** Exercise directions **
Print each record below precisely, with every picture left out of the copy.

** Record set **
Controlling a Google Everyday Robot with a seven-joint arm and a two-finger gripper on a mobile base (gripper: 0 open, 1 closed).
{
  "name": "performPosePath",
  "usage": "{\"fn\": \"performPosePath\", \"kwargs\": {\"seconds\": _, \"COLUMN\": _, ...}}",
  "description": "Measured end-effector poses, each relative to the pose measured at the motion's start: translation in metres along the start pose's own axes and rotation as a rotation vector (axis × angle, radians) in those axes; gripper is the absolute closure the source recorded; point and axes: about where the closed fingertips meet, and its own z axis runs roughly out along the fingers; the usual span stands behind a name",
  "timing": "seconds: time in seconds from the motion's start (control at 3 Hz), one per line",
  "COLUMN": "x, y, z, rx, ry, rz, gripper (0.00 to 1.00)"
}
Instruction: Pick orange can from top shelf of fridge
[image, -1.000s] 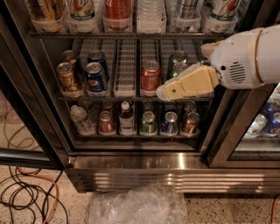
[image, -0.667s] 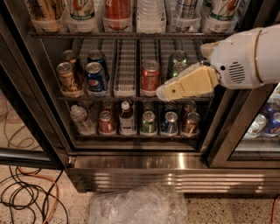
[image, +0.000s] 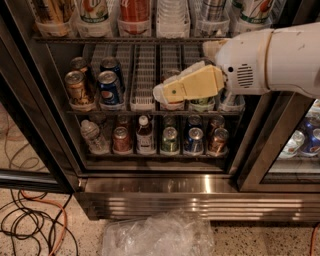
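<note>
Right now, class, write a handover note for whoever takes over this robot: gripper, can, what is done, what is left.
Gripper: at the middle rack of the fridge, below the top shelf.
Orange can: upright in a tray on the top shelf, above and left of the gripper, not gripped.
Done: arm is at the fridge.
Left: raise the gripper to the can, grasp it, draw it out.

Break room, stocked drinks fridge (image: 165, 186), end effector (image: 161, 93) inside
</note>
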Motion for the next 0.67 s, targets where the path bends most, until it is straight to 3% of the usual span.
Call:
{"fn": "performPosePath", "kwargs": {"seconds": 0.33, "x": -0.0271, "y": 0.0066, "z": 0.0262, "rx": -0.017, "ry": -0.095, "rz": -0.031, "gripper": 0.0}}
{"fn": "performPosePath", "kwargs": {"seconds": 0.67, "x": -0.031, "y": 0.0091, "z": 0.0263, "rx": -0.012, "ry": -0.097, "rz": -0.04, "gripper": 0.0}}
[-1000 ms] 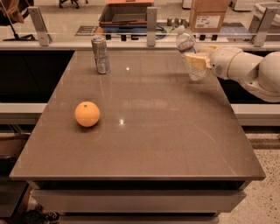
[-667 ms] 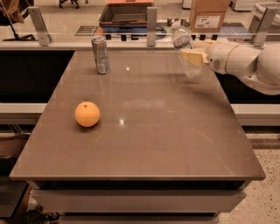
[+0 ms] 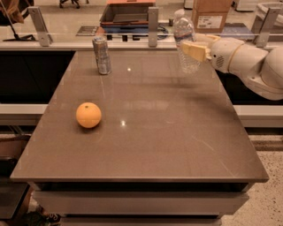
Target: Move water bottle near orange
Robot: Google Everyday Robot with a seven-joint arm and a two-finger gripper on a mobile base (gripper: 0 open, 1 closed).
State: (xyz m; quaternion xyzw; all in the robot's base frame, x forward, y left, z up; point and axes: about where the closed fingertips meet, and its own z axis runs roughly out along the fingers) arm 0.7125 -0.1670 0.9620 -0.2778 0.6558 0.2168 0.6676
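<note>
the gripper (image 3: 186,47) clasps the water bottle (image 3: 189,64) around its middle, nearly upright, at the far right of the brown table (image 3: 154,150). the orange (image 3: 88,114) sits well apart at the left, with a silver can (image 3: 102,55) behind it.

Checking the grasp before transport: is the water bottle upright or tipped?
The water bottle is upright, cap on top. The end effector grips its middle at the far right of the table.
</note>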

** Task output **
Controlling a Google Everyday Robot with a seven-joint arm and a two-finger gripper on a mobile base (gripper: 0 open, 1 closed).
{
  "name": "performPosePath",
  "usage": "{\"fn\": \"performPosePath\", \"kwargs\": {\"seconds\": _, \"COLUMN\": _, ...}}",
  "description": "Measured end-effector poses, each relative to the pose measured at the motion's start: translation in metres along the start pose's own axes and rotation as a rotation vector (axis × angle, radians) in those axes; gripper is the absolute closure the source recorded; point and axes: about where the closed fingertips meet, and its own z axis runs roughly out along the fingers; the usual span stands behind a name",
  "timing": "seconds: time in seconds from the motion's start (control at 3 Hz), one per line",
  "COLUMN": "x, y, z, rx, ry, rz, gripper (0.00 to 1.00)"
}
Instruction: Pick orange can from top shelf of fridge
[image, -1.000s] 
[image, -0.667s] 
[image, +0.000s] 
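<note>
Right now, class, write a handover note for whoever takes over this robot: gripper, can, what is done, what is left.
Gripper: at the middle rack of the fridge, below the top shelf.
Orange can: upright in a tray on the top shelf, above and left of the gripper, not gripped.
Done: arm is at the fridge.
Left: raise the gripper to the can, grasp it, draw it out.

Break room, stocked drinks fridge (image: 165, 186), end effector (image: 161, 93) inside
</note>
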Motion for the next 0.67 s, targets where the path bends most, until it is straight to 3% of the usual span.
Call:
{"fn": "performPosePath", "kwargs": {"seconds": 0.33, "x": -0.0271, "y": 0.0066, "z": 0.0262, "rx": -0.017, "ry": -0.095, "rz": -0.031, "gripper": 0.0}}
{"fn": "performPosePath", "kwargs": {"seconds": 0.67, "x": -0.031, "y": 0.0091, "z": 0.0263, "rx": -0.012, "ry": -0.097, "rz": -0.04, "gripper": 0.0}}
[-1000 ms] 
[-667 ms] 
[+0 ms] 
Target: Move water bottle near orange
Robot: Google Everyday Robot with a seven-joint arm and a two-finger gripper on a mobile base (gripper: 0 open, 1 closed).
State: (xyz m; quaternion xyzw; all in the robot's base frame, x forward, y left, z up; point and axes: about where the closed fingertips meet, and its own z axis runs roughly out along the fingers) arm 0.7125 -0.1670 0.9620 -0.2778 0.6558 0.2168 0.6676
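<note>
the gripper (image 3: 186,47) clasps the water bottle (image 3: 189,64) around its middle, nearly upright, at the far right of the brown table (image 3: 154,150). the orange (image 3: 88,114) sits well apart at the left, with a silver can (image 3: 102,55) behind it.

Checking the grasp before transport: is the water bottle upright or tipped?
The water bottle is upright, cap on top. The end effector grips its middle at the far right of the table.
</note>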

That finishes the exercise.